Try it - Restate, word for word and with no pictures, the stretch of lines in the data below that begins at the line with "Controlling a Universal" and ends at the line with "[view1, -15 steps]", inclusive.

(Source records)
#####

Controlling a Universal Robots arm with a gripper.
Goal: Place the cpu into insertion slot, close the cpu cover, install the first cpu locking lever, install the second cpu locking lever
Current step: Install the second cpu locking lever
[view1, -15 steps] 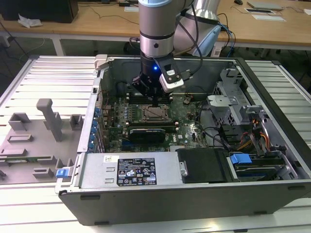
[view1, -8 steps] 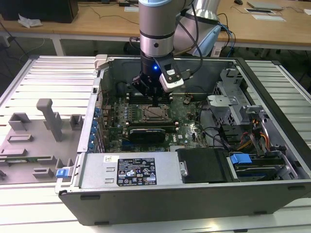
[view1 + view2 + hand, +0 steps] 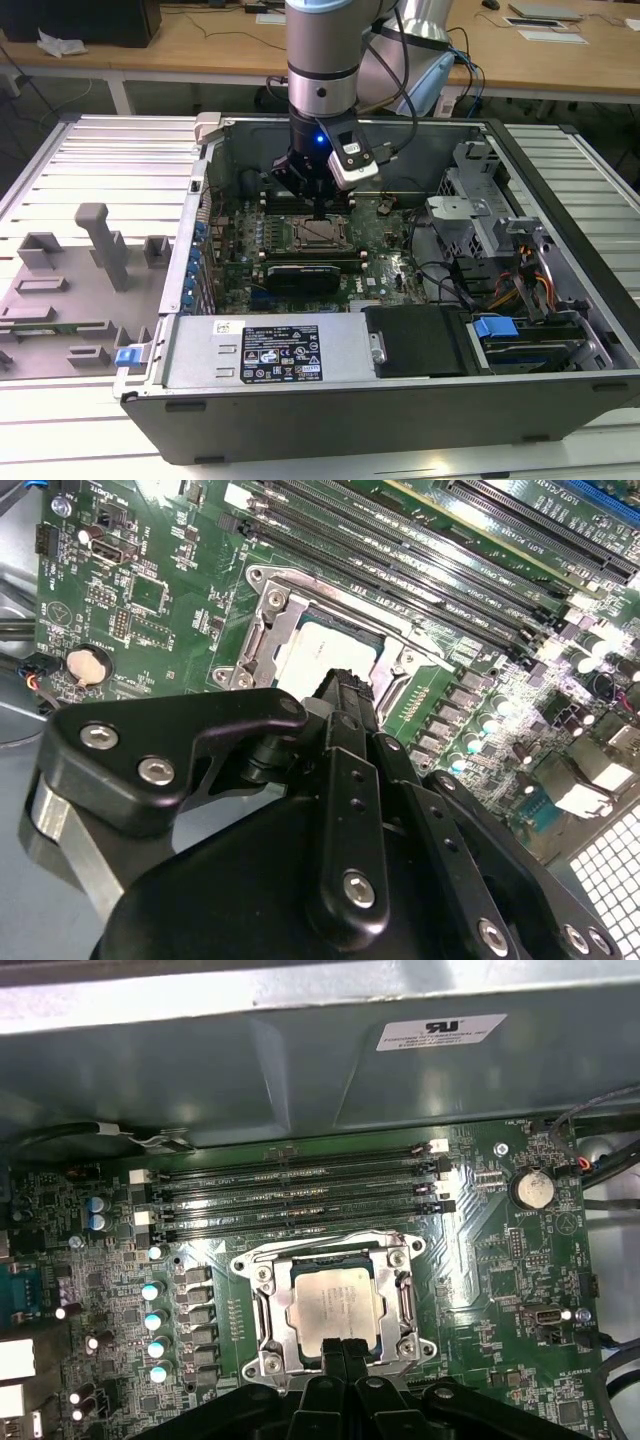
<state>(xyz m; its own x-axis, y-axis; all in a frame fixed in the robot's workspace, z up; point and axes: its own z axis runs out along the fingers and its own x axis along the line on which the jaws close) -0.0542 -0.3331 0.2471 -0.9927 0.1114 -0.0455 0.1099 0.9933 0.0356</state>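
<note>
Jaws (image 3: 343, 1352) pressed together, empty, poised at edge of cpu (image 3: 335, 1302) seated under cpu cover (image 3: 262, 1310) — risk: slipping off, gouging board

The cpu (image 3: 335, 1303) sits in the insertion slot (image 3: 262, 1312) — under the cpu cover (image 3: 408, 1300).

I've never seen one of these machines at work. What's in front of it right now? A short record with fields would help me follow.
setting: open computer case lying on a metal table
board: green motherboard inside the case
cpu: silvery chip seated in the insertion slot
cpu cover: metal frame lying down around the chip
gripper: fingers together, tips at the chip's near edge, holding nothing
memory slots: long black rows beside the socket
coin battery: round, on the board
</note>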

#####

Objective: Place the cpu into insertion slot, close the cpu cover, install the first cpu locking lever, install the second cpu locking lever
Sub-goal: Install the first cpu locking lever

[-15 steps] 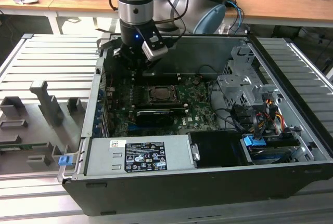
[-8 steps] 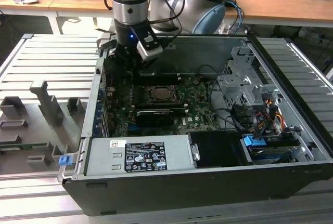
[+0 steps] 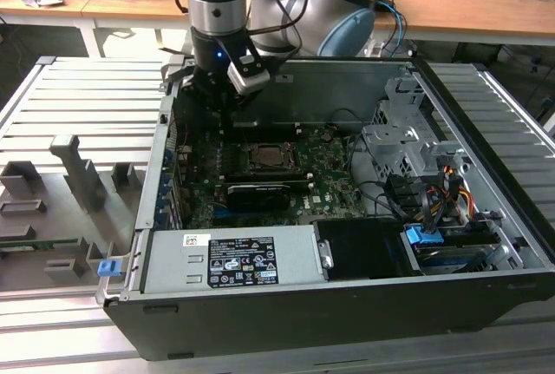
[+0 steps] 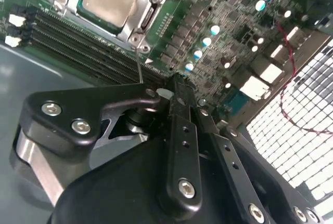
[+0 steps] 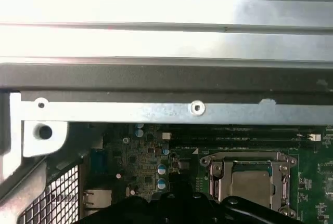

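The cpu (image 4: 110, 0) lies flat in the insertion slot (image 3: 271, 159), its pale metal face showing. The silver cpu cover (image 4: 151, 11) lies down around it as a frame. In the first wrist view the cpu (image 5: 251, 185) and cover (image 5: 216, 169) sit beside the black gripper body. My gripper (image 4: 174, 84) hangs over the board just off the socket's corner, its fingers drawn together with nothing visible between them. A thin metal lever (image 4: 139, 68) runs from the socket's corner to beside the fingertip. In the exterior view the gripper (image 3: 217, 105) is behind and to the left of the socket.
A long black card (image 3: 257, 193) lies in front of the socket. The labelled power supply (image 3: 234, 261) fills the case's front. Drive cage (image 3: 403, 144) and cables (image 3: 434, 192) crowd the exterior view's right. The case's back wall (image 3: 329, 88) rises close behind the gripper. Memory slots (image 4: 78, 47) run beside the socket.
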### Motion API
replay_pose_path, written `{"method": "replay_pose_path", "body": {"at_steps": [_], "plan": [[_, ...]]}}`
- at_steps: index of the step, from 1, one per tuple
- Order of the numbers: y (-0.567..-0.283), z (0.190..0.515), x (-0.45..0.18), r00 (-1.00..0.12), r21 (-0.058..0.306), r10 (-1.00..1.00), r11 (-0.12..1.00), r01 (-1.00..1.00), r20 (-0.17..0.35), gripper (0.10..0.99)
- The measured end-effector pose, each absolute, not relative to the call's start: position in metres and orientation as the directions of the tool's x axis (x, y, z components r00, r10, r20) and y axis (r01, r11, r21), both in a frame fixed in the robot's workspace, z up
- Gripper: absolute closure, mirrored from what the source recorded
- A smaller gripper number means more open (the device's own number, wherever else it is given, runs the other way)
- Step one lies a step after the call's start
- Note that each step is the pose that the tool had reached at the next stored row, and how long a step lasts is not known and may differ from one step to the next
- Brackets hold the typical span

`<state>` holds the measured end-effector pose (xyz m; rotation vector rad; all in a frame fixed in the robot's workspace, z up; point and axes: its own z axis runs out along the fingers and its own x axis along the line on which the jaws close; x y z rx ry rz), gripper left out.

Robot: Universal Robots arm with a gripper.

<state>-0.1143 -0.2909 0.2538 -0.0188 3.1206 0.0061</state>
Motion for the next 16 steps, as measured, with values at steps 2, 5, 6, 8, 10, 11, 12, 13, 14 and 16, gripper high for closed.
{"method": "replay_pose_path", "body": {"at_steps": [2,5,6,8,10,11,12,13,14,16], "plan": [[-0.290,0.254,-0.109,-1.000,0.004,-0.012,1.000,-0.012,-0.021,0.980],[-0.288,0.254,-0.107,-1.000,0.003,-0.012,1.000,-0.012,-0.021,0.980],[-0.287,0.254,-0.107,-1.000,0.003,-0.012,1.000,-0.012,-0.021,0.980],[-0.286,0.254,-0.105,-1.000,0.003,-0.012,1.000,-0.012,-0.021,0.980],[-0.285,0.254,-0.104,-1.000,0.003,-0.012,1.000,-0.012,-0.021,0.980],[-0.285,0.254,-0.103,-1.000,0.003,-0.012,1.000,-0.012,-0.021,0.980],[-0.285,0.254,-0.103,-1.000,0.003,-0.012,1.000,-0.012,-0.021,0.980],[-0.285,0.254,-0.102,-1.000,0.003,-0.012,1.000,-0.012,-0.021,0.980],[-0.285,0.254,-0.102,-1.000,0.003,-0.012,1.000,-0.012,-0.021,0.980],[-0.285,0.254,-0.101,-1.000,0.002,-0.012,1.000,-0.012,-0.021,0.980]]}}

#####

Response to the exercise -
Controlling a Universal Robots arm with a gripper.
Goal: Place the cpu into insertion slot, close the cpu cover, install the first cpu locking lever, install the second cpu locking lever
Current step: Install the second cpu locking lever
[view1, -15 steps] 

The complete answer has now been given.